Academic researchers world-wide need to get up to speed with ongoing changes to patent legislation or face potentially grave financial consequences.
Academic researchers world-wide need to get up to speed with ongoing changes to patent legislation or face potentially grave financial consequences, warns US patent expert Kathleen Williams at Boston-based lawyers Palmer & Dodge.
One recent case in particular, Madey v. Duke, has ’huge ramifications’ for the academe-industry relationship, says Williams. The case concerns physics professor John Madey and his former employer Duke University. Madey developed a free electron laser while at Duke, which he asked the university to patent. Duke duly did, but made the ’big mistake’ of granting Madey ownership rather than simply handing it over in the form of a licence, says Williams. Madey subsequently left Duke for a post at Hawaii University, from where he sued Duke for continuing to use the laser he had developed.
’The case went up through the district courts, the penal courts to the supreme court,’ recalls Williams. ’In all cases the ruling was that Duke did have to pay royalties.’
The larger issue, she says, is what this means for university research.

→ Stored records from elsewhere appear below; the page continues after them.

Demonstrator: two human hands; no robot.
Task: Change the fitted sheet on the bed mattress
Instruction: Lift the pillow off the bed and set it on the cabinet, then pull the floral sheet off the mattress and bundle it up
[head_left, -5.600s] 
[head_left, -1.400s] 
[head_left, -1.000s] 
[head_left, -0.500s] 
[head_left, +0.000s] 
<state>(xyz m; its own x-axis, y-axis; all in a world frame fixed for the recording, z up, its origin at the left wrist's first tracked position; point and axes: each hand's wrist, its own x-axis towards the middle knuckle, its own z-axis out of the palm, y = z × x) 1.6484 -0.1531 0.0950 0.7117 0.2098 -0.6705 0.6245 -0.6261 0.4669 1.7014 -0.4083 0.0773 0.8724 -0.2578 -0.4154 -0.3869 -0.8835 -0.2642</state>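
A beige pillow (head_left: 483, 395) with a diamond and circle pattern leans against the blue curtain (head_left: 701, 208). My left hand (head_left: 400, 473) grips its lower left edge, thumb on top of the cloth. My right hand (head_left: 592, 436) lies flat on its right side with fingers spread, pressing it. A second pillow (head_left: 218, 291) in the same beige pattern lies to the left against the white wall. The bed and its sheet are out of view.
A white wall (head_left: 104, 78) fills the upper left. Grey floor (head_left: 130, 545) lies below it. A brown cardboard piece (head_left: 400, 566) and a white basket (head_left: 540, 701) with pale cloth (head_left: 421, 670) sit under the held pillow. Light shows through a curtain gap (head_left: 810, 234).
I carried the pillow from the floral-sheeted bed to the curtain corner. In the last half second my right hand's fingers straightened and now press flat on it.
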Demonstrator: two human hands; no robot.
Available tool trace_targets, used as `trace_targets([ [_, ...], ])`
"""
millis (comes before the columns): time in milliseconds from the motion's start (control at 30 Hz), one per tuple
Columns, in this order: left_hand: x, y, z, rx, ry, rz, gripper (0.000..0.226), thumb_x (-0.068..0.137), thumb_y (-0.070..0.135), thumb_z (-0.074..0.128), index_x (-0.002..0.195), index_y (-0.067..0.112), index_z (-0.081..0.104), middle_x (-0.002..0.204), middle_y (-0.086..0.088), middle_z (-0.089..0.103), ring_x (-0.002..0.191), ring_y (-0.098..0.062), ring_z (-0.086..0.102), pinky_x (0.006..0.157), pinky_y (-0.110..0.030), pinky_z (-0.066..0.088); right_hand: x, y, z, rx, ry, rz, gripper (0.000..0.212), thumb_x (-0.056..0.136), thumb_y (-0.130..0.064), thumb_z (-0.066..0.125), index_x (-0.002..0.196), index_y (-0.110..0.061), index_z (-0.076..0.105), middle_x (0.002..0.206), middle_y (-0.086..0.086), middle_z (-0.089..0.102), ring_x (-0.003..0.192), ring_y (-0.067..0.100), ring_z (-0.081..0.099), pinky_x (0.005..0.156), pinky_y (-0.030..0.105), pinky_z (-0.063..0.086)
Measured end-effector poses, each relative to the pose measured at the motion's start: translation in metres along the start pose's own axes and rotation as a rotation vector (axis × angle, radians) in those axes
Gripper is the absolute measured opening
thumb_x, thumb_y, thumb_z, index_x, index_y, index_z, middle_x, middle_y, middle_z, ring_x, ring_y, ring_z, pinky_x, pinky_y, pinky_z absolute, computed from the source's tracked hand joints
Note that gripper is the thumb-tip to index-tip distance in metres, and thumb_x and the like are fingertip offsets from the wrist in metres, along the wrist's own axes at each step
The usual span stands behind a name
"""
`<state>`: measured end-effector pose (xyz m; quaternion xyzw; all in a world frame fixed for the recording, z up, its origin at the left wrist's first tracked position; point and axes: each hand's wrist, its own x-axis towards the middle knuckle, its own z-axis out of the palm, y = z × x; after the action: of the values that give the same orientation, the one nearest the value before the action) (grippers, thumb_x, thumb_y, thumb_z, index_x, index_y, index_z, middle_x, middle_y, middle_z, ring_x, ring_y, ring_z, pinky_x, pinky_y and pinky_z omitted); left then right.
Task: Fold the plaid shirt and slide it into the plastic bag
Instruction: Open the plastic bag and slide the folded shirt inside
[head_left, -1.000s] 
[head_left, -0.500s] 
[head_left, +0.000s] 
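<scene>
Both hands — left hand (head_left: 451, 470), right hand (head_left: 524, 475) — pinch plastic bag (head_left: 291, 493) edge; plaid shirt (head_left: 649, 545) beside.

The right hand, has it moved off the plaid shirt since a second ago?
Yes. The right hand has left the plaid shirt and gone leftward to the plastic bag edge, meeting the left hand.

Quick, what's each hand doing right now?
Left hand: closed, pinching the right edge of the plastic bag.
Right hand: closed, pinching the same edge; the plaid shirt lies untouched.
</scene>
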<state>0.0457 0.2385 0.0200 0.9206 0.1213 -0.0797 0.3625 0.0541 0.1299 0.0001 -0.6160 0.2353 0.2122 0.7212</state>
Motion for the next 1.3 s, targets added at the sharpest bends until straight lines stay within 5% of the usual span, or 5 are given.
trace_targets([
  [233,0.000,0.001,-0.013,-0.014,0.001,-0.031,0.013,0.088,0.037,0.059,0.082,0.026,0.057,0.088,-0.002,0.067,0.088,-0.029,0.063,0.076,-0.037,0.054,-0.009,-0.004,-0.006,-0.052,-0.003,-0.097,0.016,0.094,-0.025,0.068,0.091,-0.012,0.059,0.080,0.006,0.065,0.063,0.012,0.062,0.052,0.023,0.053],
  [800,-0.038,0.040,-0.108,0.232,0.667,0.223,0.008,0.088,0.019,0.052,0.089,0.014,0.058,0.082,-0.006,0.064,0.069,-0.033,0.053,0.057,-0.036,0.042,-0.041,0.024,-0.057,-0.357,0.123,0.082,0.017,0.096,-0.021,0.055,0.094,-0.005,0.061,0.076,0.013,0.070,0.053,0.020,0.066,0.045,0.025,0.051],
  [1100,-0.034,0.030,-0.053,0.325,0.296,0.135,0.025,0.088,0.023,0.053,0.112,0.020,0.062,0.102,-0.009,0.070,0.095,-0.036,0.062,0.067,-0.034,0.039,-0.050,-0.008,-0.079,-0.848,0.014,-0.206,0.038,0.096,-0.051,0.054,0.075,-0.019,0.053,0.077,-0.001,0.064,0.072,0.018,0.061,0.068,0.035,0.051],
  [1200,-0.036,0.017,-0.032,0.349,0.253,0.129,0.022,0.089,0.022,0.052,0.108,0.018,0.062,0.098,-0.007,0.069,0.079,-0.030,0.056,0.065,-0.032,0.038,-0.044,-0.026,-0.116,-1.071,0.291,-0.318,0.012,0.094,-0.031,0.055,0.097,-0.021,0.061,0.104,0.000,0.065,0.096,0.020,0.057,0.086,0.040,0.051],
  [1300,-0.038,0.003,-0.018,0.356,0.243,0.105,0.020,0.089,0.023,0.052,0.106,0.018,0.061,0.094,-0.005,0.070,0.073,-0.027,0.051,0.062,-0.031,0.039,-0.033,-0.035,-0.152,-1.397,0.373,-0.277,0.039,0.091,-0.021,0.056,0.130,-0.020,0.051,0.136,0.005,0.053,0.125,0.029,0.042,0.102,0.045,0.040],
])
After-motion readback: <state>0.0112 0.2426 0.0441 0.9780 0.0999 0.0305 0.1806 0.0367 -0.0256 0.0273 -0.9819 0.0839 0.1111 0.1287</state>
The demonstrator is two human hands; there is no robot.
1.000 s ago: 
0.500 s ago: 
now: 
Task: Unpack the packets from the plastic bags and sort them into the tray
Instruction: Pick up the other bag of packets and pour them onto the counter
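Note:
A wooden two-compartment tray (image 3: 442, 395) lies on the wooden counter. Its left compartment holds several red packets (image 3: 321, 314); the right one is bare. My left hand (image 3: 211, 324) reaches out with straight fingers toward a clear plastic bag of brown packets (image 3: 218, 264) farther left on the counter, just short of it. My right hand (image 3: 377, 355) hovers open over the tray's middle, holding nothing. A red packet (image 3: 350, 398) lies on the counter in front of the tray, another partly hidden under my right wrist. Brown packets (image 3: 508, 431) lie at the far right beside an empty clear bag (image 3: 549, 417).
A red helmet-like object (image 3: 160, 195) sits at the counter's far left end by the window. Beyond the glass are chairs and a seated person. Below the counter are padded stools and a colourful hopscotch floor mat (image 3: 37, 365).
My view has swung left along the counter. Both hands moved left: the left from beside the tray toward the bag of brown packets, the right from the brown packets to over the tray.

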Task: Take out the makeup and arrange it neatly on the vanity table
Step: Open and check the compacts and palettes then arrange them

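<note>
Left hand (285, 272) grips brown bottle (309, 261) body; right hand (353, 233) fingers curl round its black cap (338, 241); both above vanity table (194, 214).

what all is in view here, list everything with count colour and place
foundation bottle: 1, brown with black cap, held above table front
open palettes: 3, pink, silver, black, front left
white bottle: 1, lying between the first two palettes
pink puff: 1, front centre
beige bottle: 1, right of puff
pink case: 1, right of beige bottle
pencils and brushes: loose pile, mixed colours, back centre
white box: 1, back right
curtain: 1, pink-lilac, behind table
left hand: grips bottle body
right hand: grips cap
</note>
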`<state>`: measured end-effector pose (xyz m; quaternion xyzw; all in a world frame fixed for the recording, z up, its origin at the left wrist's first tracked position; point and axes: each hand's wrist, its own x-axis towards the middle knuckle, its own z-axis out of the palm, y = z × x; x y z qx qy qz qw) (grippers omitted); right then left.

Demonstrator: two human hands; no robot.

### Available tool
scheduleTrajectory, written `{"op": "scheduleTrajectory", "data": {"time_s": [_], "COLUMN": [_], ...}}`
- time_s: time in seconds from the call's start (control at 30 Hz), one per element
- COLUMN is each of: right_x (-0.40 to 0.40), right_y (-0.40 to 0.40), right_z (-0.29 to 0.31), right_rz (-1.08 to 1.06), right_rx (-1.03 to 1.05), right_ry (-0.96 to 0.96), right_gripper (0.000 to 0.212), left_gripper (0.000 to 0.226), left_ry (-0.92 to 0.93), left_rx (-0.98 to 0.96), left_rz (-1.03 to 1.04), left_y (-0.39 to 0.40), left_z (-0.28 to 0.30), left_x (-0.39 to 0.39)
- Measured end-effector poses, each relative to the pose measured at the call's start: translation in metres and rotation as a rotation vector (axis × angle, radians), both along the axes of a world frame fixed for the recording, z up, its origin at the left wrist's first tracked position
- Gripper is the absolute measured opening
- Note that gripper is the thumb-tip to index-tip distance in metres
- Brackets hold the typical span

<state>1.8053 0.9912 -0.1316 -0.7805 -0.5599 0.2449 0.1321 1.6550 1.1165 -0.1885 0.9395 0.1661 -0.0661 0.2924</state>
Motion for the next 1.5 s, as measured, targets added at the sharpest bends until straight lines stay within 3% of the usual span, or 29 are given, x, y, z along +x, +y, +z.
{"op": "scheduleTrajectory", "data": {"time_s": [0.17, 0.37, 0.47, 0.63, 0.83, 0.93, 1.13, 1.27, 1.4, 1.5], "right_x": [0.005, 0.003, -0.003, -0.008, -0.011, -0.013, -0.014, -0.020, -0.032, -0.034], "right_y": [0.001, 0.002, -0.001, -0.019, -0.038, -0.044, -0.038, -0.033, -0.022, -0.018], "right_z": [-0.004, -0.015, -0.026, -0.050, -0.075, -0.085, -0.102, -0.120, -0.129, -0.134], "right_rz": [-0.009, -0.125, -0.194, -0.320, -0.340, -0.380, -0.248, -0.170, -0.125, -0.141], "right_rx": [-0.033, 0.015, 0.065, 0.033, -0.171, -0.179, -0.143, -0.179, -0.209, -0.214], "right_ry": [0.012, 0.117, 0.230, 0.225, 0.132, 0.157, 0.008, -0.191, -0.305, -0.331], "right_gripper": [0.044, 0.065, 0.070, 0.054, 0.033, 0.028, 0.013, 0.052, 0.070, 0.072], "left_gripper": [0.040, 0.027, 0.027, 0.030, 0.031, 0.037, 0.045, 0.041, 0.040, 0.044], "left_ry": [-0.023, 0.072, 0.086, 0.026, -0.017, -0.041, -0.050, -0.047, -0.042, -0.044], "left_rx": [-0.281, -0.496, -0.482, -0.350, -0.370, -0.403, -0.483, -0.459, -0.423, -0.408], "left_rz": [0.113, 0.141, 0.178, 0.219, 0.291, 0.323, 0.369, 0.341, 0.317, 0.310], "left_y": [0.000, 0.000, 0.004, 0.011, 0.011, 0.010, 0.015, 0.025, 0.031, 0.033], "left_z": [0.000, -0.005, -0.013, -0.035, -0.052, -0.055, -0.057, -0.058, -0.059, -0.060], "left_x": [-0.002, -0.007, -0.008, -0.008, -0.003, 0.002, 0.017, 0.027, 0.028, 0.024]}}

Until this case, many universities engaged in not-for-profit research assumed they fell under the so-called ’experimental use exemption.’ But this turns out to be ’very, very narrow,’ says Williams. ’It’s still hard to verbalise what experimental use applies to,’ she said.
What the court said in its Madey v. Duke ruling ’is just astounding’, said Williams, who will chair a session on patent issues at Bio2004 (San Francisco, 6-9 June). According to the ruling, Duke was operating a business-like entity not only as a result of the patents it was filing - and Williams concedes that point - but also as a result of acquiring ’lucrative research grants’, which she finds shocking.
The question now is how the issue should be addressed. The recent release of a national research council report recommending a variety of changes to the US patent law for academic research makes a start, she says. ’It’s a US government effort to suggest more openness and flexibility in interpreting patent law,’ she told Chemistry World. ’It’s a reaction to the Madey v. Duke case and what it says is that there should be a legislative approach that should extend authorisation and consent to those conducting federally-funded research, and thus shield them from infringement liability.’ So there is some ground level effort, she says, although nothing has yet reached the stage of having anything before congress.
She views the session she is due to chair as an ’educational effort’. Time and again she is faced with ’surprise and shock’ from the researchers she meets. ’That tells me that people are not really aware of this yet,’ said Williams.